À dix jours du verdict qui scellera peut-être l’avenir présidentiel du parti, les proches de Marine Le Pen balayent toute idée de divergence avec Jordan Bardella. Mais derrière l’unité affichée, des fractures récentes inquiètent.
Le Rassemblement national retient son souffle. Le 7 juillet, la cour d’appel de Paris dira si Marine Le Pen est inéligible ou non dans l’affaire des assistants parlementaires européens. Et depuis plusieurs semaines, les tensions entre la cheffe historique et son dauphin s’invitent dans le débat. Pourtant, dimanche, Jean-Philippe Tanguy a voulu couper court à toute rumeur. Le député RN a utilisé une image simple pour décrire la relation entre les deux figures. Il a comparé Bardella à une poupée gigogne, intégrée dans la doctrine politique de Marine Le Pen. Selon lui, le bardellisme n’existe pas, car ce n’est que du marinisme. Un discours de loyauté qui vise à rassurer les troupes à l’approche de l’échéance judiciaire.
Mais ces derniers mois, les positions des deux dirigeants ont parfois divergé. Le sujet des retraites en est le meilleur exemple. Sur ce dossier, Jordan Bardella a semblé prendre ses distances avec la ligne défendue par Marine Le Pen. Ce genre d’écart alimente les spéculations sur une possible rivalité. Pourtant, Sébastien Chenu, autre proche de la députée du Pas-de-Calais, a lui aussi réaffirmé sa confiance. Il espère que la justice laissera Marine Le Pen se présenter et a jugé étrange que des magistrats puissent désigner le candidat d’un parti à la place des électeurs. Un argument qui revient en boucle chez les soutiens de l’ancienne candidate.
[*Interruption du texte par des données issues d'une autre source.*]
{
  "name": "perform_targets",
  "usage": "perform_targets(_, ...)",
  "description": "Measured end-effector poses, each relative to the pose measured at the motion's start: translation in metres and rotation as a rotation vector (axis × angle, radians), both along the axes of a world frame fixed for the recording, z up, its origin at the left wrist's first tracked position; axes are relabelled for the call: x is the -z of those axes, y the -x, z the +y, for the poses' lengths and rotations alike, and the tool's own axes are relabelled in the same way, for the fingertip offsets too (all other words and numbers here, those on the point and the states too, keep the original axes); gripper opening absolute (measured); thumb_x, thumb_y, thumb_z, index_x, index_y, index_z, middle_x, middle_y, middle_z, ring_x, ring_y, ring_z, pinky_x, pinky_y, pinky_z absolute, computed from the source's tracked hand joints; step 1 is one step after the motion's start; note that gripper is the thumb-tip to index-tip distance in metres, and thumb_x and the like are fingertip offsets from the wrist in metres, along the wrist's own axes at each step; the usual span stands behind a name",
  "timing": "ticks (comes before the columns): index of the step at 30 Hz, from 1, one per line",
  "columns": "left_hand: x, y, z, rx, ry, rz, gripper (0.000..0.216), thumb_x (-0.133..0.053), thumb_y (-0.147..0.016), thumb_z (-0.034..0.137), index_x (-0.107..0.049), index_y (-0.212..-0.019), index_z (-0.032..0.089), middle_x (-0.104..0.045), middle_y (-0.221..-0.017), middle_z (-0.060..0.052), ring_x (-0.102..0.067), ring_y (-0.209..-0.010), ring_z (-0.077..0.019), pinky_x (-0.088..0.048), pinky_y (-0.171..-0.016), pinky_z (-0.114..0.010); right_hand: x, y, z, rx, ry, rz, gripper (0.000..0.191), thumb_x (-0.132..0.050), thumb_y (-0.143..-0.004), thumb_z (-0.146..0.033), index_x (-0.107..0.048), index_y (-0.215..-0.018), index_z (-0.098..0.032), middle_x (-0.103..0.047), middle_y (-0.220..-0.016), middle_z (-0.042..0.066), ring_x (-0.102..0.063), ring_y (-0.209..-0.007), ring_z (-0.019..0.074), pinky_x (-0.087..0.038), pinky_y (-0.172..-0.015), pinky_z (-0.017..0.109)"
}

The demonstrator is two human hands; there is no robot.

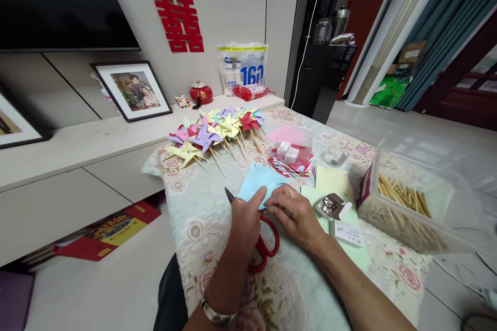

Du côté judiciaire, l’incertitude reste totale. En première instance, Marine Le Pen a été condamnée à cinq ans d’inéligibilité avec application immédiate, plus quatre ans de prison dont un an ferme aménageable sous bracelet électronique. Le ministère public a requis la confirmation de ces peines en appel. Mais les proches plaident l’innocence. Jean-Philippe Tanguy a confié qu’il savait du fond du cœur que Marine Le Pen n’avait pas agi avec intentionnalité. Il a dit parler avec ses tripes, espérant que la justice reconnaisse son innocence et celle des autres mis en cause. En attendant, le RN vit ses derniers jours de flottement, tiraillé entre une unité de façade et des ambitions qui pourraient bien s’entrechoquer.